The Therapeutic Conception of Dry Cupping
Dry Cupping as Segmental Therapy
Nature heals from the inside, with the assistance of external remedies.
Treatment at the site of the illness or at the reflex zones that correspond to the site of the illness, that is, at those skin areas that are connected to viscera via nerve tracts, is referred to as segmental therapy.
From time immemorial, almost all cultures have discovered and exploited in therapy the connections between viscera and the surface of the body. They used them to exert a healing effect on the deeper-lying organs, for example by applying warmth or cold or even by cupping. In the past, nobody knew why any of this was helpful. It simply was. It was most important to relieve complaints or achieve recovery. We are also very familiar with the influence of the skin on viscera. To reduce or eliminate pain, it is often enough to massage the corresponding skin areas lightly. The first discoveries in this field came from the Chinese. They recognized that it is possible to influence internal organs and pathologic complaints from certain points on the skin (acupuncture) or to surmise disease in certain organs on the basis of localized complaints.
“Head’s Zones”—Reflex Paths from Skin to Organ
More recently, the British neurologist Henry Head (1861–1940) also observed this phenomenon and discovered that reflex paths exist between the body’s surface (skin) and the viscera. He realized, for example, that patients with gallbladder disorders tend to be particularly sensitive to pain at the costal arches and at certain regions on the back. Kidney patients experience skin and muscle pain in the lower back on the affected side or frontally in the area around the bladder. Henry Head discovered that the painful and hypersensitive skin areas almost always lie on the same side of the body as the diseased organ. In addition, he observed that other diseases of viscera also resulted in elevated skin temperature or pain, but also disturbed blood circulation in the corresponding parts of the body’s surface (often far away from the affected organ). These suggest neural interactions between the viscera and the corresponding body surface.

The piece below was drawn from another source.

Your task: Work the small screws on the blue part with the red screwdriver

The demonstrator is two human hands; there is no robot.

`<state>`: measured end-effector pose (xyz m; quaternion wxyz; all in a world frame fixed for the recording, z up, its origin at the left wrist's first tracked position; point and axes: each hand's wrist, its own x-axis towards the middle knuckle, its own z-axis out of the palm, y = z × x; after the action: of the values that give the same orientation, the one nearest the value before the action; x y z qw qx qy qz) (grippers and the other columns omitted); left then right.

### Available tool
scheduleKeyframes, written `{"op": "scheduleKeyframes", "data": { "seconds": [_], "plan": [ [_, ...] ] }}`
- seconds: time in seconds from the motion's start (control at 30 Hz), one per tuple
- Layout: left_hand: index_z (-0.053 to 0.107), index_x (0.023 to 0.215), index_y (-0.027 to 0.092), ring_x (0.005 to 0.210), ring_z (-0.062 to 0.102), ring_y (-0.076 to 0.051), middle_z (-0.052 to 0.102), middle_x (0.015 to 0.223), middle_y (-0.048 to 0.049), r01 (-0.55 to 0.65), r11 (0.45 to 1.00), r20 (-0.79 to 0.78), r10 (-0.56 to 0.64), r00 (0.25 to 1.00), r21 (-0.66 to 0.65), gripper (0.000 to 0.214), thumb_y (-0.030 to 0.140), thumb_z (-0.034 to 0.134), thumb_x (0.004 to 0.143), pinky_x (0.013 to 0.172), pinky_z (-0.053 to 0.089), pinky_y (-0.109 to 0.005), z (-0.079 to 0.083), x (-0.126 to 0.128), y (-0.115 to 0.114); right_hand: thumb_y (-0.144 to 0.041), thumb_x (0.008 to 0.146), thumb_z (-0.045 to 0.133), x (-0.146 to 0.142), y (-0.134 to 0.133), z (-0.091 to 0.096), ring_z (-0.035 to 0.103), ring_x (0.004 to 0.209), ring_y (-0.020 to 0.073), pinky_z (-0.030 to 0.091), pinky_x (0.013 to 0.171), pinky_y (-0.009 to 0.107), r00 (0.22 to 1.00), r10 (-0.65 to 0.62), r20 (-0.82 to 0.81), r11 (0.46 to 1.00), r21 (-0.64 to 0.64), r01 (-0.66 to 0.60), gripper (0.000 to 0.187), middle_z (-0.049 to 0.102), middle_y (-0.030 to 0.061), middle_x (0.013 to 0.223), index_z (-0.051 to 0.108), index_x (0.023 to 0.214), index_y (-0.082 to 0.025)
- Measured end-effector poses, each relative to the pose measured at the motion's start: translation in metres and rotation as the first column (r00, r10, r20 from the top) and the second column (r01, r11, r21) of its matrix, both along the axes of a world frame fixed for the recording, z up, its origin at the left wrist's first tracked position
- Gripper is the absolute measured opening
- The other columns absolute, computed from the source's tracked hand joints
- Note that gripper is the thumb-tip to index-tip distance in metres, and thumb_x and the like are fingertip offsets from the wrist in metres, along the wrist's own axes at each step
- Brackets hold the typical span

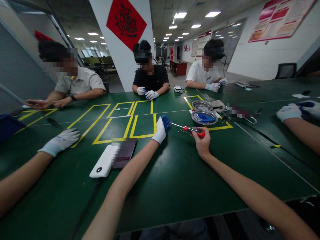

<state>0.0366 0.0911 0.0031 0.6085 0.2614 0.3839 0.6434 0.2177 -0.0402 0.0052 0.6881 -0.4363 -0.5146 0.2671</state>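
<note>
A screwdriver (188,128) with a red and black handle and a long metal shaft is gripped in my bare right hand (203,142). Its shaft points left, and the tip ends right by the fingers of my left hand (162,129). That hand wears a white glove with a blue coating on the palm and fingers. Its fingers are curled together; what they hold, if anything, is hidden. Several small screws (183,131) lie scattered on the green table (160,186) below the screwdriver shaft.
Two metal bowls (204,117) stand beyond my right hand, the nearer with blue items inside. A white power bank (102,163) and a phone (125,153) lie left of my left forearm. Yellow tape (130,136) marks rectangles. Co-workers' gloved hands (61,141) rest on both sides and opposite.
</note>
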Motion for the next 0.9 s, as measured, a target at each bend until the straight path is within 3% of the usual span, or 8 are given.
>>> {"op": "scheduleKeyframes", "data": {
  "seconds": [0.13,0.2,0.33,0.47,0.63,0.73,0.8,0.9],
  "plan": [
    [0.059,0.093,0.018,0.063,0.055,-0.007,0.062,0.083,-0.0023,-0.283,0.953,-0.141,0.297,0.944,0.112,0.031,0.047,0.051,0.085,0.061,0.044,-0.019,0.008,-0.042,-0.02,-0.036,0.078,0.068,-0.004,-0.007,0.0,0.065,0.089,0.0211,0.056,0.083,0.04,0.965,0.175,0.194,0.983,-0.086,-0.161,0.031,0.064,0.0073,0.103,0.054,0.101,-0.02],
    [0.056,0.083,0.017,0.054,0.046,-0.006,0.054,0.069,0.0018,-0.302,0.934,-0.24,0.343,0.908,0.192,0.031,0.048,0.058,0.081,0.052,0.036,-0.017,0.01,-0.055,-0.038,-0.032,0.077,0.069,-0.008,-0.013,0.002,0.064,0.092,0.0207,0.053,0.088,0.04,0.914,0.273,0.3,0.962,-0.105,-0.253,0.028,0.065,0.0062,0.102,0.055,0.099,-0.02],
    [0.045,0.063,0.017,0.049,0.033,-0.006,0.037,0.056,0.0054,-0.181,0.926,-0.431,0.318,0.845,0.33,0.037,0.047,0.06,0.079,0.046,0.025,-0.019,0.008,-0.059,-0.082,-0.027,0.078,0.068,-0.017,-0.023,0.005,0.063,0.097,0.0192,0.05,0.091,0.038,0.783,0.442,0.437,0.894,-0.143,-0.424,0.028,0.065,0.0048,0.104,0.056,0.102,-0.02],
    [0.038,0.055,0.018,0.047,0.028,-0.007,0.032,0.051,0.0051,-0.003,0.948,-0.601,0.205,0.773,0.319,0.043,0.046,0.053,0.083,0.045,0.021,-0.022,0.005,-0.047,-0.116,-0.026,0.079,0.067,-0.024,-0.033,0.006,0.063,0.095,0.0178,0.052,0.086,0.034,0.594,0.564,0.574,0.809,-0.24,-0.536,0.033,0.063,0.0054,0.106,0.056,0.11,-0.02],
    [0.055,0.074,0.016,0.06,0.047,-0.009,0.052,0.067,0.0007,0.123,0.942,-0.61,0.099,0.786,0.312,0.029,0.043,0.052,0.085,0.056,0.038,-0.021,0.002,-0.037,-0.128,-0.029,0.08,0.065,-0.023,-0.033,0.012,0.062,0.087,0.0177,0.052,0.08,0.033,0.414,0.479,0.774,0.81,-0.21,-0.547,0.031,0.063,0.0049,0.103,0.058,0.109,-0.021],
    [0.059,0.108,0.018,0.082,0.058,-0.014,0.063,0.097,-0.0056,0.222,0.918,-0.629,0.036,0.777,0.328,0.032,0.04,0.051,0.086,0.074,0.047,-0.026,0.001,-0.037,-0.128,-0.029,0.085,0.057,0.004,-0.005,0.019,0.061,0.081,0.0169,0.052,0.075,0.032,0.611,0.241,0.754,0.934,-0.008,-0.358,0.021,0.063,0.0052,0.097,0.059,0.104,-0.021],
    [0.054,0.122,0.021,0.099,0.058,-0.017,0.061,0.115,-0.0086,0.265,0.906,-0.665,0.023,0.746,0.329,0.04,0.039,0.052,0.086,0.087,0.047,-0.031,0.0,-0.037,-0.129,-0.027,0.087,0.051,0.04,0.027,0.022,0.06,0.083,0.0183,0.051,0.075,0.033,0.765,-0.108,0.635,0.987,0.163,0.003,0.018,0.061,0.007,0.098,0.057,0.103,-0.019],
    [0.05,0.129,0.022,0.111,0.055,-0.02,0.056,0.127,-0.0095,0.298,0.897,-0.706,0.022,0.708,0.327,0.046,0.037,0.053,0.086,0.097,0.043,-0.035,-0.001,-0.038,-0.131,-0.023,0.083,0.051,0.107,0.08,0.017,0.056,0.095,0.0219,0.047,0.085,0.039,0.684,-0.533,0.499,0.838,0.197,0.51,0.032,0.054,0.0124,0.113,0.049,0.114,-0.015]
  ]
}}
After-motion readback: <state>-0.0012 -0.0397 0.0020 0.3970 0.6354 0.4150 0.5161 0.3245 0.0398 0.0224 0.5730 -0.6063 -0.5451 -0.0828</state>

Head’s research supplied the confirmation and therefore the scientific basis for the ancient experience of folk healing that the reflex connections from the body’s surface to the diseased organ can be utilized to have a curative effect on viscera. This has been corroborated by other researchers, such as Mackenzie (myogelosis), Vogler, Krauss (osteovisceral reflex paths), Preusser, Kötschau (gelosis), Hansen and von Staa (muscle reflexes), Pischinger, Kellner, Heine, Bergsam (processes in the vegetative nervous system), and others.
The investigations of Head and other well-known scientists finally explained and proved the way in which segmental cupping therapy and cupping diagnosis work. In segmental therapy, the skin plays the key role. It has specific relationships to the centers of the nervous system.
The skin surface is divided into segments, so to speak, corresponding to the entrance and exit levels of the individual spinal roots in the spinal cord.
The spinal fibers pair up into spinal nerves (spinal column nerves) on the right and left between two vertebrae where they exit from the spinal cord. Since they supply strip-shaped areas of the skin, segmentation arises, which are called segments or dermatomes. These dermatomes are highly important also for the segmental diagnosis of spinal cord damage.
In relation to the location where the nerves exit the spinal column, these segments are divided into: C = area of the cervical vertebrae, T = area of the thoracic vertebrae, L = area of the lumbar vertebrae, and S = area of the sacrum.
Every skin segment at the same time also has neural connections to certain viscera in the thoracic, abdominal, and sacral space. Biological functional circles (stimulatory circles) of the nervous system are in charge of the connections. These circles build a bridge between skin, central organs of the nervous system, and viscera. We now know these connections as so-called “cutivisceral/viscerocutaneous” reflex tracts (Fig. 3.1).
The diseased organ sends stimuli via the vegetative nerves to the corresponding skin areas, which can respond with tension, pressure points, swelling, atrophy of connective tissue, or chronic pain. These painful, hypersensitive, or changed skin areas are referred to as “Head’s zones.”
Each organ is represented in one zone: | ||
Heart C3–T4 | → predominantly left | |
Esophagus T4–T6 | → left or right | |
Lungs/bronchial tubes C3–T9 | → left or right | |
Stomach T8–T9 | → predominantly left | |
Small intestine C3–T10 | → right or left | |
Large intestine C3–T11 | → right or left | |
Liver/gallbladder T8–T11 | → right | |
Pancreas T7–T10 | → left | |
Spleen T11 | → left | |
Kidneys/ureter T8–S4 | → left or right | |
Bladder on both sides T10–S4 | → left or right | |
Uterus/ovaries and testicles T10–L3 | → left or right |
Head’s zones are of practical significance for segmental therapy and diagnosis (Fig. 3.2).
Segment reactions almost always occur on the same side of the body as the diseased organ. Nevertheless, segments can also overlap, or the disease symptoms can, in longer-lasting illness, jump from one segment to another.